(Data extracted from a collection)

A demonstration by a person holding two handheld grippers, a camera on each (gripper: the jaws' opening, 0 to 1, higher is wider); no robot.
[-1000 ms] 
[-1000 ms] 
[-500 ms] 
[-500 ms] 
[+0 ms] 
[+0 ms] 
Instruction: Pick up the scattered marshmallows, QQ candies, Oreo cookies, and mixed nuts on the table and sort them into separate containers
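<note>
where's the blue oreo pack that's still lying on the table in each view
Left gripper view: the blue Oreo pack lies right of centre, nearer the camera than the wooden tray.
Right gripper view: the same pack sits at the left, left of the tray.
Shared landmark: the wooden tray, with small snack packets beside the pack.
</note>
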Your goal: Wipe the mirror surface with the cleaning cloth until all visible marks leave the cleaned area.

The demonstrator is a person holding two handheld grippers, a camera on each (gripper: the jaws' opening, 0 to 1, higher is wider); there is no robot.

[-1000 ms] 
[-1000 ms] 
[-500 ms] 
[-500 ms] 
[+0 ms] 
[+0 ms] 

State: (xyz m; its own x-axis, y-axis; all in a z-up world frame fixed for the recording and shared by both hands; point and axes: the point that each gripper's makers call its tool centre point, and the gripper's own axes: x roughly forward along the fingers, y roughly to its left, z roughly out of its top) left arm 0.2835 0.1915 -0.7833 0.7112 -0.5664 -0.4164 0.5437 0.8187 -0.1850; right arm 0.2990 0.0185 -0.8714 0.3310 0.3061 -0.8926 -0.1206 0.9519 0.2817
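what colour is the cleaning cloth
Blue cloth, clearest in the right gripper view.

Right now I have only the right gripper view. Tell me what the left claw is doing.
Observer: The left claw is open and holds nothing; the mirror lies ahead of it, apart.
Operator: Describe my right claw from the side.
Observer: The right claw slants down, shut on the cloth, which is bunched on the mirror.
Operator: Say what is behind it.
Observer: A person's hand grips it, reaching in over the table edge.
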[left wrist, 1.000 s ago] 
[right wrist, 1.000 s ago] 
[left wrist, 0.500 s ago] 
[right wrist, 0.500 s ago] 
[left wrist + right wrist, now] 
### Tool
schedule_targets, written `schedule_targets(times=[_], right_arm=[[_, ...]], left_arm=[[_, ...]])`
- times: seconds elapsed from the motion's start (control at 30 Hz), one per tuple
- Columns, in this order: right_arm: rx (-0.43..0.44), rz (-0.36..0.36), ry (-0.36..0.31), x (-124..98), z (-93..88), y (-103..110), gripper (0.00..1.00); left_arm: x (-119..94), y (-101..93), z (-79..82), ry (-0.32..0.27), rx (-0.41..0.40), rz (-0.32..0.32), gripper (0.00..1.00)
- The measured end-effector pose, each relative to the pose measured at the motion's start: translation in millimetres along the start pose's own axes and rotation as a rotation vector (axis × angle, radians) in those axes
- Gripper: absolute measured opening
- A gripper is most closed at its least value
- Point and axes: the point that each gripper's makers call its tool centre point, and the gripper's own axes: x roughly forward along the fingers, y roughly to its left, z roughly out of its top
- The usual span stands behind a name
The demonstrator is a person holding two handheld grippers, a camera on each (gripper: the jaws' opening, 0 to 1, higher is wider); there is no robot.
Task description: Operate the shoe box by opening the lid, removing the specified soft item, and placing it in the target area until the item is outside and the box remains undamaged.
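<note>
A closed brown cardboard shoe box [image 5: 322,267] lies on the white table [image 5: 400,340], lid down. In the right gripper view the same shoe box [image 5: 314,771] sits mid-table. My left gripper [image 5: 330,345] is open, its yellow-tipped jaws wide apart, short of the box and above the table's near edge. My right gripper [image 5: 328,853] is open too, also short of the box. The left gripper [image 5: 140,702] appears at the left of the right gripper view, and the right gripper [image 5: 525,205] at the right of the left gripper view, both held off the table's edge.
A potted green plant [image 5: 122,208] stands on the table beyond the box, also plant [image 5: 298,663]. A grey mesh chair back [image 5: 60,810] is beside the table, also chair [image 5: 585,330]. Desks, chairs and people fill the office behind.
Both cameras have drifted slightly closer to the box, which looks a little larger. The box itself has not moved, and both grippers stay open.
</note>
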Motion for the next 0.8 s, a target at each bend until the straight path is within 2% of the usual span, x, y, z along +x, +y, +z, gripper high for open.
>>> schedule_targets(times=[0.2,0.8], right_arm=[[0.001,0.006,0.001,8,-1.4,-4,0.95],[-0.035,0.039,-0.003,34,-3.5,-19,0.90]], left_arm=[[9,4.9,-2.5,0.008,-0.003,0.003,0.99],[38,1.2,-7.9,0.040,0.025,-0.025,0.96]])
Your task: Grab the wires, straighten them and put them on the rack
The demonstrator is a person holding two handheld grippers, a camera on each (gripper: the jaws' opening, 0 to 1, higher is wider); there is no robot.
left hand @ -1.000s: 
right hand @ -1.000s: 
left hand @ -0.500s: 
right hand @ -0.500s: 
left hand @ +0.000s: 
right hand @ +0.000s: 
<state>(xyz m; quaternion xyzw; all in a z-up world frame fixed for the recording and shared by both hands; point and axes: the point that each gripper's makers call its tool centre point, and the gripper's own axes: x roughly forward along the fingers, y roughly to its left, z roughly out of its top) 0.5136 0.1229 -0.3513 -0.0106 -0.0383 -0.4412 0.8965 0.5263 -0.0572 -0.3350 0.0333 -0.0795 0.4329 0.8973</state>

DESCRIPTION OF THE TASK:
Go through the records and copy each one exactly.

WRITTEN RESPONSE:
A demonstration by a person holding two handheld grippers, a camera on each (gripper: the jaws' opening, 0 to 1, higher is wider); no robot.
[-1000 ms] 
[-1000 ms] 
[-500 ms] 
[-500 ms] 
[+0 ms] 
[+0 ms] 
Instruction: Pick up the scattered marshmallows, QQ candies, Oreo cookies, and mixed nuts on the table and sort them into separate containers
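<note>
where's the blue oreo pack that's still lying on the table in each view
Left gripper view: the blue Oreo pack lies right of centre, nearer the camera than the wooden tray.
Right gripper view: the same pack sits at the left, left of the tray.
Shared landmark: the wooden tray, with small snack packets beside the pack.
</note>
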Your goal: Wipe the mirror surface with the cleaning cloth until all visible marks leave the cleaned area.

The demonstrator is a person holding two handheld grippers, a camera on each (gripper: the jaws' opening, 0 to 1, higher is wider); there is no robot.

[-1000 ms] 
[-1000 ms] 
[-500 ms] 
[-500 ms] 
[+0 ms] 
[+0 ms] 

State: (xyz m; its own x-axis, y-axis; all in a z-up world frame fixed for the recording and shared by both hands; point and axes: the point that each gripper's makers call its tool centre point, and the gripper's own axes: x roughly forward along the fingers, y roughly to its left, z roughly out of its top) left arm 0.2835 0.1915 -0.7833 0.7112 -0.5664 -0.4164 0.5437 0.8187 -0.1850; right arm 0.2990 0.0185 -0.8714 0.3310 0.3061 -0.8926 -0.1206 0.9519 0.2817
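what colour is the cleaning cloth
Blue cloth, clearest in the right gripper view.

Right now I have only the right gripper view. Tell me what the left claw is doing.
Observer: The left claw is open and holds nothing; the mirror lies ahead of it, apart.
Operator: Describe my right claw from the side.
Observer: The right claw slants down, shut on the cloth, which is bunched on the mirror.
Operator: Say what is behind it.
Observer: A person's hand grips it, reaching in over the table edge.
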[left wrist, 1.000 s ago] 
[right wrist, 1.000 s ago] 
[left wrist, 0.500 s ago] 
[right wrist, 0.500 s ago] 
[left wrist + right wrist, now] 
### Tool
schedule_targets, written `schedule_targets(times=[_], right_arm=[[_, ...]], left_arm=[[_, ...]])`
- times: seconds elapsed from the motion's start (control at 30 Hz), one per tuple
- Columns, in this order: right_arm: rx (-0.43..0.44), rz (-0.36..0.36), ry (-0.36..0.31), x (-124..98), z (-93..88), y (-103..110), gripper (0.00..1.00); left_arm: x (-119..94), y (-101..93), z (-79..82), ry (-0.32..0.27), rx (-0.41..0.40), rz (-0.32..0.32), gripper (0.00..1.00)
- The measured end-effector pose, each relative to the pose measured at the motion's start: translation in millimetres along the start pose's own axes and rotation as a rotation vector (axis × angle, radians) in those axes
- Gripper: absolute measured opening
- A gripper is most closed at its least value
- Point and axes: the point that each gripper's makers call its tool centre point, and the gripper's own axes: x roughly forward along the fingers, y roughly to its left, z roughly out of its top
- The usual span stands behind a name
The demonstrator is a person holding two handheld grippers, a camera on each (gripper: the jaws' opening, 0 to 1, higher is wider); there is no robot.
Task description: Operate the shoe box by opening the lid, removing the specified soft item, and placing it in the target area until the item is outside and the box remains undamaged.
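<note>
A closed brown cardboard shoe box [image 5: 322,267] lies on the white table [image 5: 400,340], lid down. In the right gripper view the same shoe box [image 5: 314,771] sits mid-table. My left gripper [image 5: 330,345] is open, its yellow-tipped jaws wide apart, short of the box and above the table's near edge. My right gripper [image 5: 328,853] is open too, also short of the box. The left gripper [image 5: 140,702] appears at the left of the right gripper view, and the right gripper [image 5: 525,205] at the right of the left gripper view, both held off the table's edge.
A potted green plant [image 5: 122,208] stands on the table beyond the box, also plant [image 5: 298,663]. A grey mesh chair back [image 5: 60,810] is beside the table, also chair [image 5: 585,330]. Desks, chairs and people fill the office behind.
Both cameras have drifted slightly closer to the box, which looks a little larger. The box itself has not moved, and both grippers stay open.
</note>
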Motion for the next 0.8 s, a target at each bend until the straight path is within 2% of the usual span, x, y, z along +x, +y, +z, gripper high for open.
>>> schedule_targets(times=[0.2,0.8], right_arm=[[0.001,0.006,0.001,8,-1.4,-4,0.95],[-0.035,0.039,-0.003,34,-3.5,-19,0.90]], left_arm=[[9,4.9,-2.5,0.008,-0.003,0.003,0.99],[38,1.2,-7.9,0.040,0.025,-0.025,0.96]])
Your task: Grab the wires, straighten them and put them on the rack
The demonstrator is a person holding two handheld grippers, a camera on each (gripper: the jaws' opening, 0 to 1, higher is wider); there is no robot.
left hand @ -1.000s: 
right hand @ -1.000s: 
left hand @ -0.500s: 
right hand @ -0.500s: 
left hand @ +0.000s: 
right hand @ +0.000s: 
<state>(xyz m; quaternion xyzw; all in a z-up world frame fixed for the recording and shared by both hands; point and axes: the point that each gripper's makers call its tool centre point, and the gripper's own axes: x roughly forward along the fingers, y roughly to its left, z roughly out of its top) 0.5136 0.1229 -0.3513 -0.0106 -0.0383 -0.4412 0.8965 0.5263 -0.0572 -0.3350 0.0333 -0.0795 0.4329 0.8973</state>

The answer has been given in its entirety.